_PROBLEM TO WORK ON_
Check each line of the listing below for the string "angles", and copy the ones that have it.

_DATA EXCERPT_
══════════

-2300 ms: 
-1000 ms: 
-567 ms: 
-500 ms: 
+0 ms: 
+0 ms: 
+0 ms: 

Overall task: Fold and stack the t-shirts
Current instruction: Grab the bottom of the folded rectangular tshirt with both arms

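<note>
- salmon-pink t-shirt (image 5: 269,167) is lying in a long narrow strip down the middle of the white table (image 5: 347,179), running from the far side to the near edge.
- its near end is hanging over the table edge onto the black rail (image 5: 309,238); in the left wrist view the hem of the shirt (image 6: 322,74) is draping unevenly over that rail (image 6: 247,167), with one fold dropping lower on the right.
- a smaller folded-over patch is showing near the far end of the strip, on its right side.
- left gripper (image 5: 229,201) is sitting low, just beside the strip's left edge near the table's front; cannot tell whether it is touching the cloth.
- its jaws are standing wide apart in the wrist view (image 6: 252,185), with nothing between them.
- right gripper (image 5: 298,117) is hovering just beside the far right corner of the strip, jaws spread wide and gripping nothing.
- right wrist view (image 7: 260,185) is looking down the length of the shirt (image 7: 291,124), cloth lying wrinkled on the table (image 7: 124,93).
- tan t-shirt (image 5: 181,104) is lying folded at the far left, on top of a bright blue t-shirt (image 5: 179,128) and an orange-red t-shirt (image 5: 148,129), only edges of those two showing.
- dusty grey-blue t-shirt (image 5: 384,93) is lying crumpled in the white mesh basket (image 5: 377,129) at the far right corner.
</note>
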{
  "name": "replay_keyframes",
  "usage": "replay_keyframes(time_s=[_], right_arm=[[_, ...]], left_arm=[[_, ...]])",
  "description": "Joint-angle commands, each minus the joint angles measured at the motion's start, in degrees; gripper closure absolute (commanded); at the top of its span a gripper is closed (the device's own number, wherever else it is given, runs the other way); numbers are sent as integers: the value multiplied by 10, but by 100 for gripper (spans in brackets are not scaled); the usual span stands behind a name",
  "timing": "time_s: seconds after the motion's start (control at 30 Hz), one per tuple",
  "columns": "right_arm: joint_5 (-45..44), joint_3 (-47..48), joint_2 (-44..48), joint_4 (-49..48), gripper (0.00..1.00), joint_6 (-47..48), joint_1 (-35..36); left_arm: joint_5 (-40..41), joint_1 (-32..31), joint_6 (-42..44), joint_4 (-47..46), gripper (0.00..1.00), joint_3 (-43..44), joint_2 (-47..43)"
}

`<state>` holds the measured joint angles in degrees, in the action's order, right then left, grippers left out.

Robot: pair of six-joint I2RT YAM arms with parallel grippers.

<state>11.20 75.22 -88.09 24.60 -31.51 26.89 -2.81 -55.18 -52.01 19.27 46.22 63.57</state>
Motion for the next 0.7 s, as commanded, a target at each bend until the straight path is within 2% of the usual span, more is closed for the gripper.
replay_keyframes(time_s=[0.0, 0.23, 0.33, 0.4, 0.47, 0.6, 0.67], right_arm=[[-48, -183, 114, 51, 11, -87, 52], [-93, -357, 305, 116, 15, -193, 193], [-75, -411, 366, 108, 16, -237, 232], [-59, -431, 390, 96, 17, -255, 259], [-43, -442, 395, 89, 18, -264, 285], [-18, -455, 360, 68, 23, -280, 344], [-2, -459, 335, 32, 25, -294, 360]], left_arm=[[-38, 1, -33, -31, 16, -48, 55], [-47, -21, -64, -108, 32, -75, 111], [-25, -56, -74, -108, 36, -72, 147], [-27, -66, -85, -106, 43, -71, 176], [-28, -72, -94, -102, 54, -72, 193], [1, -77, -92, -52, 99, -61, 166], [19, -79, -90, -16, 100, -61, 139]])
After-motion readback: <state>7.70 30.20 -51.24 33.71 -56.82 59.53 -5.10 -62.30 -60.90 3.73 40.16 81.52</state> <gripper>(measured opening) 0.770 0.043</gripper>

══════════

_WRITTEN REPLY_
  "description": "Joint-angle commands, each minus the joint angles measured at the motion's start, in degrees; gripper closure absolute (commanded); at the top of its span a gripper is closed (the device's own number, wherever else it is given, runs the other way); numbers are sent as integers: the value multiplied by 10, but by 100 for gripper (spans in brackets are not scaled); the usual span stands behind a name",
`<state>` holds the measured joint angles in degrees, in the action's order, right then left, grippers left out.

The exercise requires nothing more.